### Task to complete
The answer is to be one number: the count of lines in this listing that have the string "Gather".

### Data block

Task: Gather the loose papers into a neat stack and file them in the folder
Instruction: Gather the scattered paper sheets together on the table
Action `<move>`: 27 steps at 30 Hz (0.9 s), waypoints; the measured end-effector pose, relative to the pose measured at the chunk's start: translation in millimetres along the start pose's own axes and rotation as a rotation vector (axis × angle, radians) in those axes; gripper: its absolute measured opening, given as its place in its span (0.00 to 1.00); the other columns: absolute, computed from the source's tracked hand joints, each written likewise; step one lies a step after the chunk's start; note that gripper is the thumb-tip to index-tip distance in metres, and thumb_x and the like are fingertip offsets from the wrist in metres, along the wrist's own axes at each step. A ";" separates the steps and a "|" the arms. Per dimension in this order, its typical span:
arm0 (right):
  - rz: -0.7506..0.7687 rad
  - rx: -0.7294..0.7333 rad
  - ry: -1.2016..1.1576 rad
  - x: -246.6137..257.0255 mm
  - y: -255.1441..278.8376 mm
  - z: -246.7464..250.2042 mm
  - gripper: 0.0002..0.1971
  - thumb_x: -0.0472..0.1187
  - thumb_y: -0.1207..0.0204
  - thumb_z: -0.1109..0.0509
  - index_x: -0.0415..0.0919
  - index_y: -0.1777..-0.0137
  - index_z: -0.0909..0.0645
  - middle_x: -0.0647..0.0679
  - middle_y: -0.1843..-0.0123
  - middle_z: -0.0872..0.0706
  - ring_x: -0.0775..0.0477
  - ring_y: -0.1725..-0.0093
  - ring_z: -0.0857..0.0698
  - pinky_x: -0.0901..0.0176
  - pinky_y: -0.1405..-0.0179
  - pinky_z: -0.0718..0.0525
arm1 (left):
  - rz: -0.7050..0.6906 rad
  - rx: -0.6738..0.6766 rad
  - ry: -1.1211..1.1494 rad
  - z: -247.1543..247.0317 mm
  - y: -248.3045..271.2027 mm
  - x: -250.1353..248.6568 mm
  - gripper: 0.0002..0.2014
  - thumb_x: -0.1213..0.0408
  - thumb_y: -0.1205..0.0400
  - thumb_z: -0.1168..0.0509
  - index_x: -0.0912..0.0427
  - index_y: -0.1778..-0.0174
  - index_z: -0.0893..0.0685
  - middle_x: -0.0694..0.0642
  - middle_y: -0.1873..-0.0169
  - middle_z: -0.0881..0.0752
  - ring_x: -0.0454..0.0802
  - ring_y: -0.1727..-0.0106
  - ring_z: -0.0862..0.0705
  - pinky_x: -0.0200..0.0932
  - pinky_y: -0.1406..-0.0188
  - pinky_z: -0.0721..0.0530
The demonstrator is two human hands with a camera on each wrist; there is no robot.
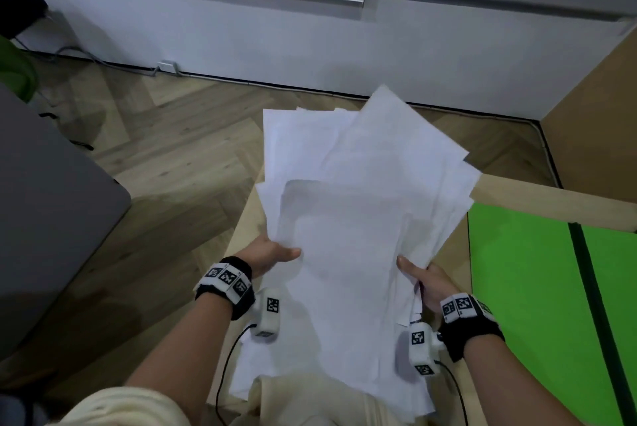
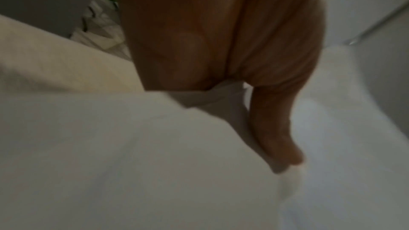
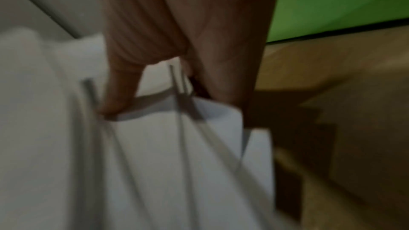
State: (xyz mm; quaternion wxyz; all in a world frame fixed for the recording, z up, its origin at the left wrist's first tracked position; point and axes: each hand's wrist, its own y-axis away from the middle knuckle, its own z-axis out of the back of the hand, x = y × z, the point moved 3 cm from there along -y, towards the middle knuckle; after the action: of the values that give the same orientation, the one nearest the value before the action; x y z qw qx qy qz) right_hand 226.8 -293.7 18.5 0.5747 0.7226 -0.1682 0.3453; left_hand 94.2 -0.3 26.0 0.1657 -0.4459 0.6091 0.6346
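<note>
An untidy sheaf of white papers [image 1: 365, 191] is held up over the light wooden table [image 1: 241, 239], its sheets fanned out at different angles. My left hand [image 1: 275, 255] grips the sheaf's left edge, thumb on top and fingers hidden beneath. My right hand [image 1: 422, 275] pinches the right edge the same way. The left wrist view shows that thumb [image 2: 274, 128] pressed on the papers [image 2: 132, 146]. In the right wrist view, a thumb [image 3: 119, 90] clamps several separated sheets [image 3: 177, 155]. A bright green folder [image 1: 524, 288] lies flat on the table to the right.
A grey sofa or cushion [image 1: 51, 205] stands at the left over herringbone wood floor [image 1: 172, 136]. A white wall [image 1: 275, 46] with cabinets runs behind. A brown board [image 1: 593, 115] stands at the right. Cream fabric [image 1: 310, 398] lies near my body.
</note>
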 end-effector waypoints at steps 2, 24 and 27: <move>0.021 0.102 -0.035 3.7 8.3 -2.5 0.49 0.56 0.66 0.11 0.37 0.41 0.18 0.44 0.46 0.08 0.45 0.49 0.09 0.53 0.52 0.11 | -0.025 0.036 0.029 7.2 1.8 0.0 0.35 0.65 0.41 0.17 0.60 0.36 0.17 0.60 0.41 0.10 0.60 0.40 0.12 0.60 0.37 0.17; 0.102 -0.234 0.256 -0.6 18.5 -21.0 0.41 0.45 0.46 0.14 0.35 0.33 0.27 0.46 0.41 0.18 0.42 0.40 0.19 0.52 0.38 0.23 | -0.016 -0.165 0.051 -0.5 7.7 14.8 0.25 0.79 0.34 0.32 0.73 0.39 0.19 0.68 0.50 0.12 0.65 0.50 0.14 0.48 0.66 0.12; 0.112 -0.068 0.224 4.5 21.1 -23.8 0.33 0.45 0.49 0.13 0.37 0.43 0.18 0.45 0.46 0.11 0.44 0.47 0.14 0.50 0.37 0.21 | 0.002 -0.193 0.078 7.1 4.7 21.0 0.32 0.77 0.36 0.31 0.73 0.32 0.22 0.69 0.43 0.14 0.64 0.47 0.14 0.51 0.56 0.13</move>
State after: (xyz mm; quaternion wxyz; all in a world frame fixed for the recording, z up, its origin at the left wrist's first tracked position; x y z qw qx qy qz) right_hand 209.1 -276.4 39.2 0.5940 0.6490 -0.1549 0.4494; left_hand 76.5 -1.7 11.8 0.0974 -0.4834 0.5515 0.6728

### Response area
2